Patients without cancer, acute or autoimmune diseases, recent surgery or trauma, were studied. Gated single-photon myocardial perfusion imaging was performed with Tc-99m sestamibi. Peripheral blood was collected before radiotracer injection at rest and 60-90 min after injection. Single-cell gel electrophoresis (comet assay) was performed with blood lymphocytes to detect strand breaks, which determine a "comet tail" of variable size, visually scored by 3 observers in a fluorescence microscope after staining (0: no damage, no tail; 1: small damage; 2: large damage; 3: full damage). A damage index was calculated as a weighted average of the cell scores.

RESULTS

Among the 29 individuals included in the analysis, age was 65.3 ± 9.9 years and 18 (62.1%) were male. The injected radiotracer dose was 880.6 ± 229.4 MBq. Most cells (approximately 70%) remained without DNA fragmentation (class 0) after tracer injection. There were nonsignificant increases of classes 1 and 2 of damage.

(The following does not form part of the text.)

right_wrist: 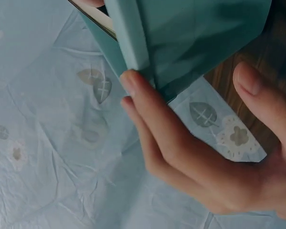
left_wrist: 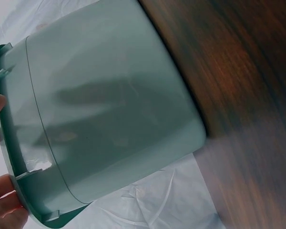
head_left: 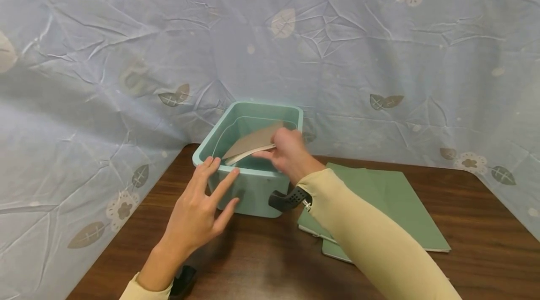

Class 3 was the least frequent both before and after radiotracer injection, but displayed a significant, 44% increase after injection.

CONCLUSION

While lymphocytes mostly remained in class 0, an increase in class 3 DNA damage was detected. This may suggest that, despite a probable lack of biologically relevant DNA damage, there is still a need for tracer dose reductions in MPI.

摘要

背景

由于患者接触电离辐射会引起恶性肿瘤风险的担忧,本研究采用彗星试验(一种检测 DNA 损伤的方法)评估了电离辐射对接受心肌灌注成像(MPI)的患者的影响。

方法

研究对象为无癌症、急性或自身免疫性疾病、近期手术或外伤的患者。采用 Tc-99m sestamibi 进行门控单光子 MPI。在放射性示踪剂注射前休息时和注射后 60-90 分钟采集外周血。使用血液淋巴细胞进行单细胞凝胶电泳(彗星试验)以检测链断裂,这决定了大小可变的“彗星尾巴”,经染色后 3 位观察者在荧光显微镜下进行视觉评分(0:无损伤,无尾巴;1:小损伤;2:大损伤;3:完全损伤)。通过细胞评分的加权平均值计算损伤指数。

结果

在分析的 29 名个体中,年龄为 65.3±9.9 岁,18 名(62.1%)为男性。注射的放射性示踪剂剂量为 880.6±229.4MBq。大多数细胞(约 70%)在示踪剂注射后仍未发生 DNA 断裂(0 级)。损伤 1 级和 2 级的增加没有统计学意义。0 级和 1 级的细胞比例最高,分别为 69.7%和 24.3%;3 级的细胞比例最低,为 6.0%。注射后,3 级细胞的比例显著增加了 44%。

结论

虽然大多数淋巴细胞仍处于 0 级,但检测到 3 级 DNA 损伤增加。这可能表明,尽管可能缺乏生物学相关的 DNA 损伤,但 MPI 仍需要减少示踪剂剂量。